The U.S. government is beginning to post its vast collection of data sets online. At the moment, there are only 47 data sets posted at data.gov and most of these are geological or weather related. However, it won’t be long (I’m told) before data of greater interest to historians begin to appear. I, for one, can’t wait for census data to begin showing up on this site rather than having to rely on other, more cumbersome points of access to the census. My hope is that data.gov will eventually include not only the 2000 census, but all of the census data collected by the federal government. Talk about a treasure trove for historians!
Around the world census authorities are posting more and more raw data in its entirety and in various summary forms. At present much of this data is the most recent information, but soon we can expect to see historical data sets. One thing I like about the data.gov data sets is that many are published in a variety of formats, including, for instance, Google Earth overlays. So, for example, if you want to know how many earthquakes there have been in any part of the world in the past seven days, you can download the file and take a peek. Here’s a look at Alaska.

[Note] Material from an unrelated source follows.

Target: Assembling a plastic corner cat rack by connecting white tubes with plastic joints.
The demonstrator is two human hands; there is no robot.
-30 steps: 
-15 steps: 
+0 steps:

But what if your interest was in changing patterns of infant mortality in Europe compared to levels of industrialization (say, steel production) over time? Once these data are available, enterprising historians and geographers and sociologists and economists will start to play with the data and instead of earthquakes, we’ll be able to see graphical representations of the relationship between things like mortality and industrialization. Of course, this will require some rather unprecedented cooperation between social scientists who aren’t so used to talking to one another, but I suspect that a passion for data is something many of us share and will become a way to bridge our disciplinary divides.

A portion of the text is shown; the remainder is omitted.